Most of us are motivated to solve problems, so we listen just long enough to determine the solution. Sometimes, others are asking for your advice, but just as often they simply want to think out loud, talk out options, or just be heard. 
Watch for mixed messages. For instance, if you say, "Talking to you about this is important to me" but sit back in your chair, tap your pen and cross your arms, the employee hears that you are interested and available but sees that you are disinterested and rushed.
  • Match your facial expression to theirs as you are listening. Blank facial expressions increase anxiety. Expressions that reflect your understanding help the speaker connect with you.
  • Consider timing and location. Try to get out from behind your desk and move to a more collaborative setting like a conference room. Be cognizant not to rush the interaction even when you think you know what they are going to say. 
  • A simple but powerful non-verbal affirmation is direct eye contact. Giving someone your undivided attention says, "I am here and fully present with you."

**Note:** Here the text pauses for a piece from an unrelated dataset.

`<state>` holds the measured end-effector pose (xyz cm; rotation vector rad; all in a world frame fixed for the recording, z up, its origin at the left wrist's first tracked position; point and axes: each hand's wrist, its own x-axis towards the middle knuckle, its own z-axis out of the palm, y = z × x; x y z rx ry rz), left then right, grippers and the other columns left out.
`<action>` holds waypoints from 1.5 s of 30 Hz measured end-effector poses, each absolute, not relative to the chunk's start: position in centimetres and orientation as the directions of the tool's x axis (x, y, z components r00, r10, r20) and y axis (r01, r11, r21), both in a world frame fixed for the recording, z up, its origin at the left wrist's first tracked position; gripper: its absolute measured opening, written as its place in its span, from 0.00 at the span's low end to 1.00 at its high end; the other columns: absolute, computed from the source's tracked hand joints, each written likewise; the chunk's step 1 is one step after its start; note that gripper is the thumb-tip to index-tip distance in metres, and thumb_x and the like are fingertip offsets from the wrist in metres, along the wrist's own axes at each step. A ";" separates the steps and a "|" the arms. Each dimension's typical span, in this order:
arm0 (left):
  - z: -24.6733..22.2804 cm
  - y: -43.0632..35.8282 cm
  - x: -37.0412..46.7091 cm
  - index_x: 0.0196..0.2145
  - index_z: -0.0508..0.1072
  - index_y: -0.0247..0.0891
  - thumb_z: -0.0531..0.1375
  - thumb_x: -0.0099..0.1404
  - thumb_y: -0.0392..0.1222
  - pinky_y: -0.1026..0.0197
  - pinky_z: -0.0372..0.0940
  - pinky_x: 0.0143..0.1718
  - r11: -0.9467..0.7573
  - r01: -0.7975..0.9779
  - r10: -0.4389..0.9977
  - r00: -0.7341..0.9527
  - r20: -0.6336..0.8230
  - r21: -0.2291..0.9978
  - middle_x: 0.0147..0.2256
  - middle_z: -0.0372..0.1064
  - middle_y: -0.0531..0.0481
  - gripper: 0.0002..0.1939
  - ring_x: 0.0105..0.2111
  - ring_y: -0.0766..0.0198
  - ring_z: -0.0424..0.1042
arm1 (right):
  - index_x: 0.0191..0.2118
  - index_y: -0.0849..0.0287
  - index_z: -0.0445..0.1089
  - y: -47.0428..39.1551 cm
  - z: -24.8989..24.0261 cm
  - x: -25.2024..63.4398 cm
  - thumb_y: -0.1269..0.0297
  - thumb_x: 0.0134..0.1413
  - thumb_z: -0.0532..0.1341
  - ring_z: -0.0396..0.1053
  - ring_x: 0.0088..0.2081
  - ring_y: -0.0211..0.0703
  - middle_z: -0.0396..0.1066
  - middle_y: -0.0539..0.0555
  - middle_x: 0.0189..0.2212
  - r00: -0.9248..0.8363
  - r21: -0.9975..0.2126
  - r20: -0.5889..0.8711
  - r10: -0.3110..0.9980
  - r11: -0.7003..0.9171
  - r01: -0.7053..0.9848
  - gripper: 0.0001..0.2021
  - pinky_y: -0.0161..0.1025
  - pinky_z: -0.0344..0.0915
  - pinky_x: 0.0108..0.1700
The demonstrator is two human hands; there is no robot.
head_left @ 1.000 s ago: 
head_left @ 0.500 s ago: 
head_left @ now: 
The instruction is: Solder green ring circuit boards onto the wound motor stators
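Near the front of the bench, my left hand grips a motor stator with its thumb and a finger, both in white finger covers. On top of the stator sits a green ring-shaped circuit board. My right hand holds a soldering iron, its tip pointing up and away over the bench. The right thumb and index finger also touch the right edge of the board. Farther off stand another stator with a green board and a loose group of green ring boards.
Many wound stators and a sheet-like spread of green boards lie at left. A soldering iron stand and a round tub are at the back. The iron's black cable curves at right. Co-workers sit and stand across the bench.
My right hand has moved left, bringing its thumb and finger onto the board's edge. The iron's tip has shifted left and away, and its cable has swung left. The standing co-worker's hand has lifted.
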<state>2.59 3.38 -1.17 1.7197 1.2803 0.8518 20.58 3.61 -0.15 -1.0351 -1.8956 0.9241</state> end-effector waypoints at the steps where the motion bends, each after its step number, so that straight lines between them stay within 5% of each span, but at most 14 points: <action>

  • Reflect - by selecting certain emotions to reflect back ("I can see how that would be difficult for you", "It sounds like you felt left out of the team") you confirm you heard them, eliciting more information and specific details that may be helpful in your understanding.
  • Clarify -the most difficult things are often the things we dance around or dilute. If we can avoid saying them at all, we will. By saying "Tell me more about...," or "Help me understand that more," or "Can you give me an example?" it will help untangle the issue, clarify the root causes, and shed light on development opportunities. Clarifying helps both parties find meaning.
  • Ask - rather than using questions that can be answered with a yes or a no, use open-ended questions to encourage the person to provide details that will aid in your understanding of the issue. Rather than "Did this situation happen recently?" ask "Share with me how this situation came about." Also, be sure to ask specifically what support or involvement they want from you.

The Bottom-Line

Remember, just because we can hear doesn't mean we can listen. The art of listening so people will talk is just that - an art. CoacheeIt is a learned skill that requires practice. Seek out listening mentors whose skills you have benefited from. Ask for their listening best practices. Take another look at your problem performers. Could poor listening on either side be a contributing factor? If the answer is yes, then try some follow-the-leader, where you get to set the example for active listening in your team.